A Kimvula, dans le territoire qui porte son nom, le taux de mal ­nutrition a atteint le 19,2% tandis qu’à Kuimba en territoire de Tshela, il est à 11,2%. Un thermomètre qui démontre si besoin en était encore combien la province chère à Kasa­-Vubu mérite bien une attention soutenue de la part des décideurs. Kimvula et Kuimba ne sont que des échantillons.

Ces deux pôles stratégiques devraient demeurer des véritables grenier agricoles. Le premier cité appartient au  district de la Lukaya tandis que le second se retrouve dans le Bas-Fleuve.

Normalement, comme dans une équipe de foot, Kimvula devait encore et toujours continuer à jouer à l’attaque dans l’approvisionnement de la ville-province de Kinshasa, pendant que  Kuimba devait rester à la défense. Mais hélas ! Les deux contrées sont devenues fragiles. Elles ne savent plus bien nourrir leurs populations. Et que dire des autres coins et recoins de la province ?

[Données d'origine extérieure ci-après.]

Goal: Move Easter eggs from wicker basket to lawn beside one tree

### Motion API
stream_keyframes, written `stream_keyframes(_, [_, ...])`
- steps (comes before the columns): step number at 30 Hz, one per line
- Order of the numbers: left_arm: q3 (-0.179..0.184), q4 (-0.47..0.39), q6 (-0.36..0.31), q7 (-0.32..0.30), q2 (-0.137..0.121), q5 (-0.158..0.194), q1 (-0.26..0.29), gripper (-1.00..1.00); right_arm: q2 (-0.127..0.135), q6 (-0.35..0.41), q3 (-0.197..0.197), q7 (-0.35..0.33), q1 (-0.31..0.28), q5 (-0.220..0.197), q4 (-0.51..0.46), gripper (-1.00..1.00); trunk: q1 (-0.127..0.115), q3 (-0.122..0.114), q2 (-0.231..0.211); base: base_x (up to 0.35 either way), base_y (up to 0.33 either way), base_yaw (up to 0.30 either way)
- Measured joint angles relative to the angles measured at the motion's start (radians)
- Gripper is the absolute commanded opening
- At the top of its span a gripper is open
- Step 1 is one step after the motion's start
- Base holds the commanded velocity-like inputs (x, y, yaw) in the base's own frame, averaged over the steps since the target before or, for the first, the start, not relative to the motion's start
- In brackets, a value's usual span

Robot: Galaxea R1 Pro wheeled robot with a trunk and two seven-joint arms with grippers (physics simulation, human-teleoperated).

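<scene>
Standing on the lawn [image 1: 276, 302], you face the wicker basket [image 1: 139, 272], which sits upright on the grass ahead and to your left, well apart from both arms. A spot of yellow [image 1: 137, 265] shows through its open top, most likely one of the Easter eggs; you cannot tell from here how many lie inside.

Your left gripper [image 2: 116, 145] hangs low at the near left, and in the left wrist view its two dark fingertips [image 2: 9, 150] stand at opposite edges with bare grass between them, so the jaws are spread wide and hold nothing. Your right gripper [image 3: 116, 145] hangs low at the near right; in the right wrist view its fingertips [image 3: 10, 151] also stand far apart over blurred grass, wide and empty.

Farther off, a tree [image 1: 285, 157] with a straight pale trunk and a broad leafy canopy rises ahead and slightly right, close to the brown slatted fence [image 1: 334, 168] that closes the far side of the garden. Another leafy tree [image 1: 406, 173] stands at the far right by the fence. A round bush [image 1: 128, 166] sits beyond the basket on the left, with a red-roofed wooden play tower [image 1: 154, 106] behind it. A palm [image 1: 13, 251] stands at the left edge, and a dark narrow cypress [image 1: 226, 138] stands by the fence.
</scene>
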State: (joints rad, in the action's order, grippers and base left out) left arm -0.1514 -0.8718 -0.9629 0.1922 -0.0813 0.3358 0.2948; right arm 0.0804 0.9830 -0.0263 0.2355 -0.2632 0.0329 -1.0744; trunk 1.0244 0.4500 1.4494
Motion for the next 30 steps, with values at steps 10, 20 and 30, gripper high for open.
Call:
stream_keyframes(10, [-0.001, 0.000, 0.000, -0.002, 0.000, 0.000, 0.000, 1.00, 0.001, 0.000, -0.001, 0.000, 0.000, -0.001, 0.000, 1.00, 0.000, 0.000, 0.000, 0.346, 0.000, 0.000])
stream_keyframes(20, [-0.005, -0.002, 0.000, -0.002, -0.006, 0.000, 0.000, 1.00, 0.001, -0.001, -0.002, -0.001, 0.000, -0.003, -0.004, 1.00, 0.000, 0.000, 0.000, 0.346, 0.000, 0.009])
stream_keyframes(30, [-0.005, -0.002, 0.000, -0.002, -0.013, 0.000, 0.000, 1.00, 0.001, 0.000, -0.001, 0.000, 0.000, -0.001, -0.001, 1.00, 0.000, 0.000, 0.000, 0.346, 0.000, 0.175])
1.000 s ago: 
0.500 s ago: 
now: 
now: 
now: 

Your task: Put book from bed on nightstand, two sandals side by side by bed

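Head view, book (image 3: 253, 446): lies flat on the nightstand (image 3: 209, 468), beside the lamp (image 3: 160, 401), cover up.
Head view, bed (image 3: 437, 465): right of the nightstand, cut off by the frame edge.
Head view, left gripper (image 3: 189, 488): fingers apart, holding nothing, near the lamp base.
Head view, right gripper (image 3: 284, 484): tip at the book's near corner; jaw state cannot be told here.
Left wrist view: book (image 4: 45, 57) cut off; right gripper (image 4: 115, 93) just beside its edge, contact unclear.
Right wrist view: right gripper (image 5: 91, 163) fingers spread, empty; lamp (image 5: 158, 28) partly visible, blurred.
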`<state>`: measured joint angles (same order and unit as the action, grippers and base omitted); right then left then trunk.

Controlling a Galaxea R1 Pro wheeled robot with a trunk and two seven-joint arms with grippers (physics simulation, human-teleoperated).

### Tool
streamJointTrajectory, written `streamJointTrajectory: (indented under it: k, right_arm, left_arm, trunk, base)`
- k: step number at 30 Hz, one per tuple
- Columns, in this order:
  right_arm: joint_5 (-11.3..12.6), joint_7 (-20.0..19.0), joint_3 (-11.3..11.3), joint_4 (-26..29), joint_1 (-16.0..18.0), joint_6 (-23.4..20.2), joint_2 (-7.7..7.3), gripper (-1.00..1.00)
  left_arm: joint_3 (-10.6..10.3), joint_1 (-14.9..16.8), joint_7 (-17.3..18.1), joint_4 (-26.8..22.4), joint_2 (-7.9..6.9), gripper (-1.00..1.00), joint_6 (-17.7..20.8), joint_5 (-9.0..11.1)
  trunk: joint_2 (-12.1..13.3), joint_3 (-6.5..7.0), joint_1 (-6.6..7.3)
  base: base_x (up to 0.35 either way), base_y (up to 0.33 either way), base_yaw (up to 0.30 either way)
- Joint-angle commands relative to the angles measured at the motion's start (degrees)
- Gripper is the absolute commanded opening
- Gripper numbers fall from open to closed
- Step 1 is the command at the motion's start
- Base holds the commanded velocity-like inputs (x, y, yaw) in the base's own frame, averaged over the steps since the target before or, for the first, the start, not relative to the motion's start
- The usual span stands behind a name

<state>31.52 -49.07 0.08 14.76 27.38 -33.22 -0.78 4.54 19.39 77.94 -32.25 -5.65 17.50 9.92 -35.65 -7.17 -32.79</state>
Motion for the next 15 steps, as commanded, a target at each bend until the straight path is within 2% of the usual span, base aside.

Pour les experts en la matière, cette malnutrition est surtout due à l’impraticabilité des routes, à l’ab­sence des intrants agricoles et au délabrement fort avancé des infrastructures socio-économiques de base. Et ce sont les mêmes les cau­ses principales de la pauvreté au Bas-Congo.

Ceci revient à dire que les déci­deurs ont tout intérêt à vite réhabili­ter les routes pour faciliter l’évacua­tion et la commercialisation des pro­duits agricoles jusqu’à leur transfor­mation. Ceci pour une réduction sensible du taux de malnutrition.

La base, pour sa part, s’est déjà exprimée à travers le document provincial de Stratégie de Croissance et de Réduction de la pauvreté (DSCRP). Tout dernièrement, lors de la réception de ce document, le gouvernement Mbatshi s’était en­gagé à en faire un document de ré­férence pour tout programme et pro­jet de développement de la province, avec pour objectif d’améliorer tant soit peu les conditions de vie des populations.

Désormais, si l’on veut réelle­ment sortir de la misère, c’est le DSCRP qui doit orienter toutes les interventions tant au niveau national que provincial d’autant plus qu’il reflète la vision de la population. Plaise au ciel que les moyens s’en suivent.